-- Supplied material follows --

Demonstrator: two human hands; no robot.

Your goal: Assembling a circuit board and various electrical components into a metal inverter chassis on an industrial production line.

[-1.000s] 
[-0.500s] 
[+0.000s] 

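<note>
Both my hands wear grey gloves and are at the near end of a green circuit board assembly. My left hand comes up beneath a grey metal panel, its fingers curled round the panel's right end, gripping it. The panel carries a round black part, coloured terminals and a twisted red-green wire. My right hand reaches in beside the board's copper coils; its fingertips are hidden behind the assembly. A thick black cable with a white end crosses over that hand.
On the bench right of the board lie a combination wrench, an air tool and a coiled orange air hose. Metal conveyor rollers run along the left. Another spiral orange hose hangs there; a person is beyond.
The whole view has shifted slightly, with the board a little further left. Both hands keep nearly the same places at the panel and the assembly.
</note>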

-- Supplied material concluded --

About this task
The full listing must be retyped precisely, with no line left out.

Response
Demonstrator: two human hands; no robot.

Your goal: Assembling a circuit board and various electrical components into a metal inverter chassis on an industrial production line.

[-1.000s] 
[-0.500s] 
[+0.000s] 

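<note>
Both my hands wear grey gloves and are at the near end of a green circuit board assembly. My left hand comes up beneath a grey metal panel, its fingers curled round the panel's right end, gripping it. The panel carries a round black part, coloured terminals and a twisted red-green wire. My right hand reaches in beside the board's copper coils; its fingertips are hidden behind the assembly. A thick black cable with a white end crosses over that hand.
On the bench right of the board lie a combination wrench, an air tool and a coiled orange air hose. Metal conveyor rollers run along the left. Another spiral orange hose hangs there; a person is beyond.
The whole view has shifted slightly, with the board a little further left. Both hands keep nearly the same places at the panel and the assembly.
</note>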

The complete answer has been given.